Honestly, I don’t know if Herod had so much ego as he had fear. He was and is not loved, and that’s part of what makes him an “Unlikely” character in the Christmas story. This Advent, we are looking at this familiar story from the perspective of some of the characters on the edge of the story. You might call them the supporting characters, the ones who often aren’t talked about except by preachers and theologians. And Herod certainly fits that mold because this story, the one we read this morning, is not one that fits nicely, easily, or simply into our traditional Christmas narrative. No one puts a Herod figure in their nativity set (cf. Billups 34).

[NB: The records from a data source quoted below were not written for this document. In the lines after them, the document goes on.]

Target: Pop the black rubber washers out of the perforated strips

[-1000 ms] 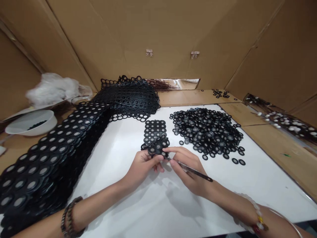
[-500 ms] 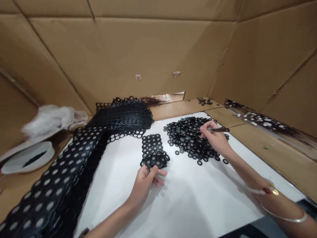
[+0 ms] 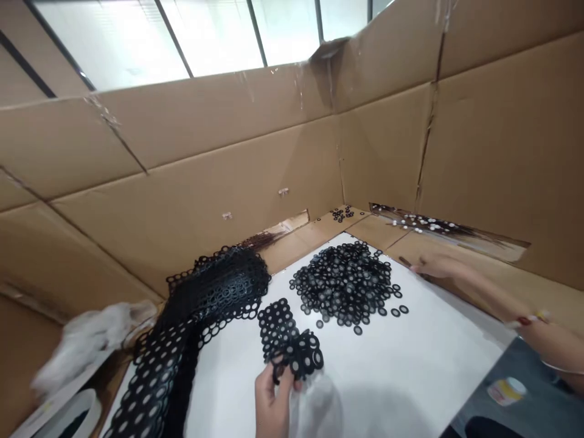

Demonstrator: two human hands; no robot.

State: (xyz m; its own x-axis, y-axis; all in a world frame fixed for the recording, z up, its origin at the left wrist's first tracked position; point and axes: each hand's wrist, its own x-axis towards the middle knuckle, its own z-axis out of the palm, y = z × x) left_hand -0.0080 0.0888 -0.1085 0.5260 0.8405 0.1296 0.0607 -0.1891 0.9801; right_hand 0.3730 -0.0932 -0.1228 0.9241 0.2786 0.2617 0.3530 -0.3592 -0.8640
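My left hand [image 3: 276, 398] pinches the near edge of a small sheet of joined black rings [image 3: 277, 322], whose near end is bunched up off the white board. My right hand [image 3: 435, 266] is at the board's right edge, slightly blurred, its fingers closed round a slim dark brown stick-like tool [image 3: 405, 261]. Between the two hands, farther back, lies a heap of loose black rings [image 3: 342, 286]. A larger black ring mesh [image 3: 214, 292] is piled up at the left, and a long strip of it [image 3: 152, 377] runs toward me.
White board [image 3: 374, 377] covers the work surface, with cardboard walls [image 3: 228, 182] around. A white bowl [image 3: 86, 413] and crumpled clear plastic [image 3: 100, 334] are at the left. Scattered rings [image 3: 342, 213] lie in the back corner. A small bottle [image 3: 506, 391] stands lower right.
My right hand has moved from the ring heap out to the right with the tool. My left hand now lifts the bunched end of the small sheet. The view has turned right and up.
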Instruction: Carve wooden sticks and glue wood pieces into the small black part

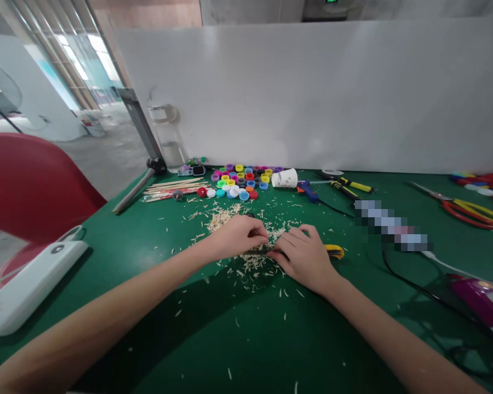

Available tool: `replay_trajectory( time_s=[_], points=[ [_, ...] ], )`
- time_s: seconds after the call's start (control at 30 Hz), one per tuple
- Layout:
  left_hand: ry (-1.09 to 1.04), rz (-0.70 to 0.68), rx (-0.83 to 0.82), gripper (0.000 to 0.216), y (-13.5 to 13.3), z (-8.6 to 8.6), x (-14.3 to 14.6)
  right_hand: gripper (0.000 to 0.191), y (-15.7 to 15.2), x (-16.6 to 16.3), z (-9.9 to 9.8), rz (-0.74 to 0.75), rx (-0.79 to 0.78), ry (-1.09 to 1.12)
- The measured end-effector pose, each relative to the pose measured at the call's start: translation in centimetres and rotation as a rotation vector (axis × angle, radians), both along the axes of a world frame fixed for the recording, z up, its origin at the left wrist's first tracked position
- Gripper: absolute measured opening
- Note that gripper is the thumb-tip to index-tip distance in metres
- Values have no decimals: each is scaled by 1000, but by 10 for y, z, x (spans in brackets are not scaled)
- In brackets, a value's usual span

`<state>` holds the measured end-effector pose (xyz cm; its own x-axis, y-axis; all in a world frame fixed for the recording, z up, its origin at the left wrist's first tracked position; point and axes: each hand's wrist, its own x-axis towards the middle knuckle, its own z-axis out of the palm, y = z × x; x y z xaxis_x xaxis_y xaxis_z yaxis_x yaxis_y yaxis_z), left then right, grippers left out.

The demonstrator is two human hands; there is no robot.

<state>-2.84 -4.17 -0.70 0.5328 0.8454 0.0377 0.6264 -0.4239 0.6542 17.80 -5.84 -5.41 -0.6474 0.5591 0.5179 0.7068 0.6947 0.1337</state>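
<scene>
Head view, green tabletop (156, 320), listed left to right. One red moulded chair (36, 186), beside the table. One long white plastic box with rounded corners (33, 287), a pale cord at its far end, on the left edge. One hammer-like tool with black head and grey handle (135, 189), lying at a slant. One clear bottle with a white band (170, 139), upright against the white panel (312, 93). One bundle of thin pale wooden sticks (175, 186), lying flat. One group of multicoloured plastic bottle caps (241, 179), close together. One heap of pale, fine wood shavings (221, 219), mid-table, scattering toward the near side.

Left hand (243, 236): over the shavings, thumb and fingers drawn together; whether anything is pinched cannot be told. One dark thin strip (252, 252), just below it, running toward the right hand (304, 256). Right hand: fingers curled, thumb tip at the strip's end; its grasp cannot be made out.

One white printed paper cup (285, 178), on its side. One blue glue gun with orange trigger (309, 191), beside the cup. One bright yellow plastic piece (335, 251), partly hidden behind the right hand. One pair of scissors with red and yellow handles (472, 210), lying flat.
</scene>
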Motion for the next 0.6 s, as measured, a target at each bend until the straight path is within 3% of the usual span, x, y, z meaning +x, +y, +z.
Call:
replay_trajectory(
  time_s=[0.13,0.27,0.6],
  points=[
    [-8,12,1,19,5,-5,-1,21,0,0,1,-27,25,0],
    [-14,8,29,19,8,-10,-2,22,3,-1,2,-15,-45,-21],
    [-8,-74,32,17,3,-5,-3,26,3,-3,-2,-6,4,-64]
  ],
)
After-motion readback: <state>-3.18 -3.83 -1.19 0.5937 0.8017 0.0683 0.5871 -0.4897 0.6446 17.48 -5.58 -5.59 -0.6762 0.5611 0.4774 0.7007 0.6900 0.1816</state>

It’s also not a story that is reported anywhere else except in Matthew’s Gospel. No other writers of that time even mention this particular atrocity, but that’s likely because for Herod, this was just another day at the office. Murdering people was kind of what he did and I doubt he even thought twice about it. For instance, when Herod’s brother-in-law became “too popular,” he had a “drowning accident” in a shallow pool. Officials who spoke out against Herod were beaten to death, two of his sons were strangled because they were suspected of plotting against him, and five days before his own death, Herod had another son killed because that son was planning to take the throne from him. He also had his favorite wife, Mariamne, killed because he believed she was unfaithful to him. There is a famous quote that says, “It was better to be Herod’s pig than his son” (Keener, Matthew [IVPNTC], pgs. 71-72; Hamilton, The Journey, pg. 123). In other words, in Herod’s day, what happened in Bethlehem wouldn’t have made the evening news because it was so common. Herod constantly feared losing his power, and he had the power to get rid of anyone whom he perceived as a threat to that power. Modern psychology would wonder what was in Herod’s past that had caused him to become so paranoid. Herod seems to be the epitome of the phrase, “Hurt people hurt people” (cf. Billups 46).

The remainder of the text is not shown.